Schild uses Memorial Day to reflect on his days serving in the military. It started back in 1990 where he served with the Iowa guard.

“I was a motorman actually. Then, after ten years, I moved back home to South Dakota to help take care of family,” Schild said.

Not long after, he joined the South Dakota National Guard with his little brother Rich.

Brooks and Rich. 2005


They were assigned to Yankton’s Charlie Battery and deployed to Iraq in 2005.

“If you ask anybody, Rich was a solider’s solider, and if you know anybody in the military, they know what that means; he took care of soldiers,” Schild said.

That same year, Rich and two other soldiers were killed in an insurgent attack while helping train a fellow solider in driving a HUMVEE. Schild was there when it happened.

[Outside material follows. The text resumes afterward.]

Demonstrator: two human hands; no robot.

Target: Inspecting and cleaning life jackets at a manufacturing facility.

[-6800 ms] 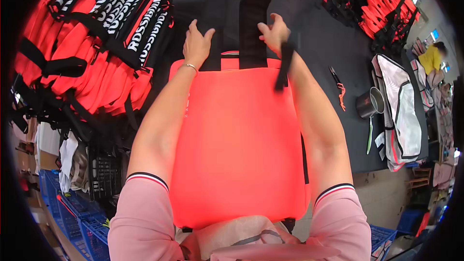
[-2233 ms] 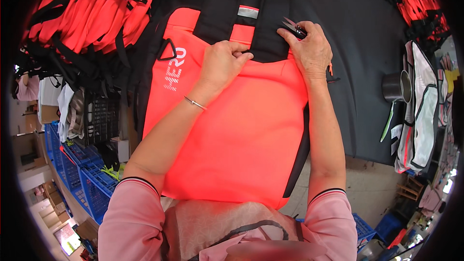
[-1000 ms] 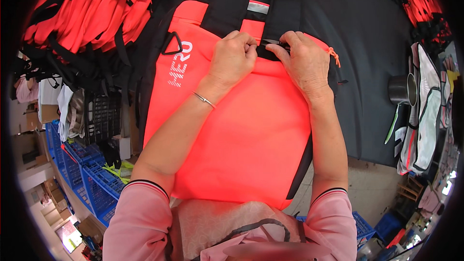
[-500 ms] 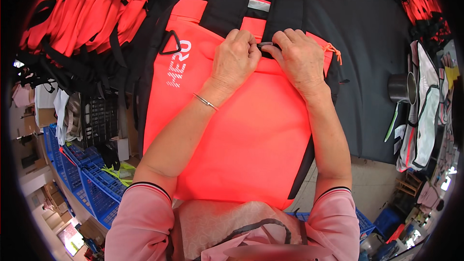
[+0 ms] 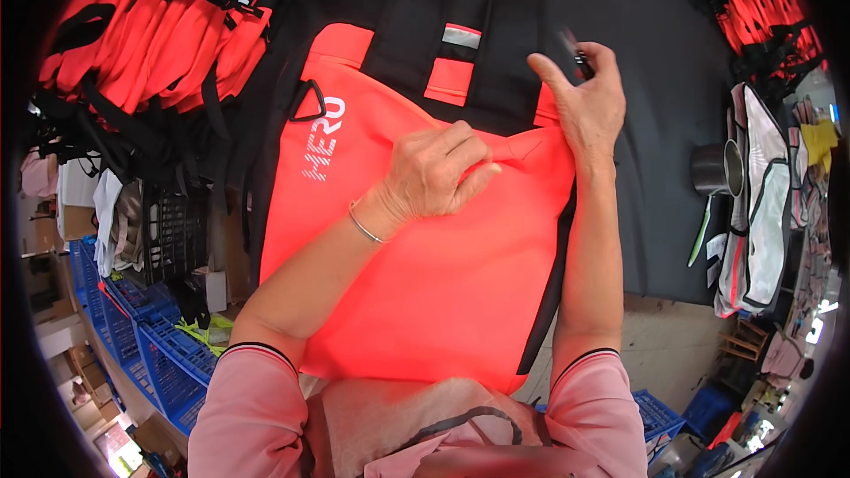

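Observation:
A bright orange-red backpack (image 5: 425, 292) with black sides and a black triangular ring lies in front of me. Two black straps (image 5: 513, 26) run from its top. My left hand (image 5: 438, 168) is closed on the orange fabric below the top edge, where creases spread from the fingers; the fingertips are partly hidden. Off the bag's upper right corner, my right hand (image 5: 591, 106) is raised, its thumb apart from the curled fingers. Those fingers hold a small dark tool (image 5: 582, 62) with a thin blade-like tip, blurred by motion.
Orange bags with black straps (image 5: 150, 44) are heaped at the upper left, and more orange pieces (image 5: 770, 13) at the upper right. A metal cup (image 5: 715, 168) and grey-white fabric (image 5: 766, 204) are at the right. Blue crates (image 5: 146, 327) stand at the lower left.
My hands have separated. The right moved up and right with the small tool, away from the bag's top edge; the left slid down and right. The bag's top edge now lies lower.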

“I got to bring him home with military honors all the way to Yankton… and… yeah, I don’t know how you can beat that for the most honorable thing I’ve ever done,” Schild said.

Rich’s memorial.

While he still mourns the loss of his brother, Schild can’t help but smile when reflecting with family about the good times they’ve shared growing up and while overseas.

“I have pictures that I cherish from where we’re standing together and maybe at Sadam’s palace where we’re standing there and we’re going to take a picture and he looked too short so he stood on a 6, 7, 8 inch so he’s about my height standing when we took the picture, so Rich would just do funny things,” Schild said.

Brothers in arms and in blood.

While those who lost their lives may be gone physically, the stories and their spirit will live on forever.

“Just keep their memory alive on this day and honor their sacrifice that they gave for their country,” Schild said.

After his brother’s funeral Brooks went back to Iraq to finish his tour. He’s currently a Command Sergeant Major for the South Dakota National Guard. He’s served for 25 years.